EXTRACTED INFORMATION Start Marker

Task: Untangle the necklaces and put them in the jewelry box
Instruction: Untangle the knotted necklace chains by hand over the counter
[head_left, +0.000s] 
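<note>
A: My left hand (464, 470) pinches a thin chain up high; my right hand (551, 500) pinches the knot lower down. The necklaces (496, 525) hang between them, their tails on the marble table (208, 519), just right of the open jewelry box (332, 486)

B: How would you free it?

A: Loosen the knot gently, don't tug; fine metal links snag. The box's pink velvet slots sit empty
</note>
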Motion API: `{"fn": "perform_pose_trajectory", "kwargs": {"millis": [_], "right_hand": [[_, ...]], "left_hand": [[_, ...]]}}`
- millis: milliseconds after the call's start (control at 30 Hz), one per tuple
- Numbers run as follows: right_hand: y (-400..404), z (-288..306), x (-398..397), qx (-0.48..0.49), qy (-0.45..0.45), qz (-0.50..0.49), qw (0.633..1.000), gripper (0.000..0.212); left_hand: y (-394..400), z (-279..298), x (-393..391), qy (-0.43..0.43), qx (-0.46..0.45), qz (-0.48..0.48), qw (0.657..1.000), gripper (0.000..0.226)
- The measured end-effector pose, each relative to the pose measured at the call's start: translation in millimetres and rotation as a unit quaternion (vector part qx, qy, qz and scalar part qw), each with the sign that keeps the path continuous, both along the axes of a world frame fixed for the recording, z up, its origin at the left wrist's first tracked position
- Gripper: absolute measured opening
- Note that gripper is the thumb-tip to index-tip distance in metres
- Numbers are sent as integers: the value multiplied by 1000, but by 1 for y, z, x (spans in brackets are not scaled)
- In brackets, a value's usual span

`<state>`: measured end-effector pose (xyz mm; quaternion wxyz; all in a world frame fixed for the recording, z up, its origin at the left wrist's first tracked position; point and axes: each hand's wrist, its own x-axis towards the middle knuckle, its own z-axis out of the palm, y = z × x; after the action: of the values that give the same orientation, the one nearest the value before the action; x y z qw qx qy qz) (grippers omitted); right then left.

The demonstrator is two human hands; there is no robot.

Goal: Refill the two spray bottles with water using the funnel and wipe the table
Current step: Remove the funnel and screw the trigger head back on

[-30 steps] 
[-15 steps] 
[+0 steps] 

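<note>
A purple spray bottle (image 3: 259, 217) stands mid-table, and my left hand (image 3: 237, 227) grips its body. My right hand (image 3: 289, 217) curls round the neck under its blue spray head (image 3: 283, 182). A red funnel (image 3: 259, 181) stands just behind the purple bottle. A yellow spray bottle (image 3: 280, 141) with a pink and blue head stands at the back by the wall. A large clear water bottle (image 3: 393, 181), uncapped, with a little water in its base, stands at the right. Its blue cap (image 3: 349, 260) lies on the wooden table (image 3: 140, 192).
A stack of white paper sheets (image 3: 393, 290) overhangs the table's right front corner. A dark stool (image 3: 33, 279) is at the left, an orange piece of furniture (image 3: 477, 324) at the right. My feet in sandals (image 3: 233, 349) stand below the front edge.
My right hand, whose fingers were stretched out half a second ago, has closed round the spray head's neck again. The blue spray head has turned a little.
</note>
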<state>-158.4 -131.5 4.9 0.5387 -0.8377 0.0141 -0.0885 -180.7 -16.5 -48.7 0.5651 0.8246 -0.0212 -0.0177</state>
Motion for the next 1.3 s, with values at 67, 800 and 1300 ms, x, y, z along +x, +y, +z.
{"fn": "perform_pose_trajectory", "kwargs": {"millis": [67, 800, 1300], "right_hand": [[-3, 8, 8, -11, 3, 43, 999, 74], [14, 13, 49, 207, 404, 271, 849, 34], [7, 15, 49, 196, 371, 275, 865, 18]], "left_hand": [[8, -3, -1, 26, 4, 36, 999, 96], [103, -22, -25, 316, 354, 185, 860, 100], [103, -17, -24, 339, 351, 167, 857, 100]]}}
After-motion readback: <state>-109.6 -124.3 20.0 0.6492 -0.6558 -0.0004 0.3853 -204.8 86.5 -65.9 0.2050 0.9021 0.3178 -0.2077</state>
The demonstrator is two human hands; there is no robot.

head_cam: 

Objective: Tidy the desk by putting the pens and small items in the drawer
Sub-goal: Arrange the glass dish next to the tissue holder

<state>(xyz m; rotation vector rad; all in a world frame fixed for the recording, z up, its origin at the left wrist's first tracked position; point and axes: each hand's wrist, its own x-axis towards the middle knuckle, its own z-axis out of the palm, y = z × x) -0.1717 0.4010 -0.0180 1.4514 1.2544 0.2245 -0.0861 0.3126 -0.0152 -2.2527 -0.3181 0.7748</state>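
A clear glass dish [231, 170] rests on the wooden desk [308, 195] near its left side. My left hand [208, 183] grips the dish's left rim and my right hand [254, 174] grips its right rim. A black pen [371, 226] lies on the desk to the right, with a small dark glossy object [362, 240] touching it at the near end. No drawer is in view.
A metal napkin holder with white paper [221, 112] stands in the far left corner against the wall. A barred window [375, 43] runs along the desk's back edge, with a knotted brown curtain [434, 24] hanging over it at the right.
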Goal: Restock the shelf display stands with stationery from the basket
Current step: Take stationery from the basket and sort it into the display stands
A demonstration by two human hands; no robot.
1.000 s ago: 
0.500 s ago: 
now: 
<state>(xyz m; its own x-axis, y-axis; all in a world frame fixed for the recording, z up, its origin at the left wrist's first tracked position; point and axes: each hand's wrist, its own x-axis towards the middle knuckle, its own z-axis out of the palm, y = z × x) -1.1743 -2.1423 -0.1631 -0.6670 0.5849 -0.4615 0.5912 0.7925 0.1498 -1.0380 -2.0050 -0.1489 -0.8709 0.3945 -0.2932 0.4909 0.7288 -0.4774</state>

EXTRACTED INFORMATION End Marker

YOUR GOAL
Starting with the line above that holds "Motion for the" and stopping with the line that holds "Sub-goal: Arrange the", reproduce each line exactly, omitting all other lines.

ANSWER TO THIS PROBLEM
Motion for the next 1.3 s, with values at 67, 800 and 1300 ms, x, y, z along +x, +y, +z.
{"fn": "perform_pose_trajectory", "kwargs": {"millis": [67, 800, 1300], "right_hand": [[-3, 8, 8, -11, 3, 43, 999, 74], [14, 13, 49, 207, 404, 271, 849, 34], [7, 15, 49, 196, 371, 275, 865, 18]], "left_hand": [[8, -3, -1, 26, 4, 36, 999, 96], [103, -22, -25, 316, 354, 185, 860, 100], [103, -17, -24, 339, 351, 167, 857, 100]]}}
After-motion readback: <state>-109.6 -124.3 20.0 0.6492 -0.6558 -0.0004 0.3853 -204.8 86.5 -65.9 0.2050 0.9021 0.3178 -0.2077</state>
The demonstrator is two human hands; there is no robot.

head_cam: 

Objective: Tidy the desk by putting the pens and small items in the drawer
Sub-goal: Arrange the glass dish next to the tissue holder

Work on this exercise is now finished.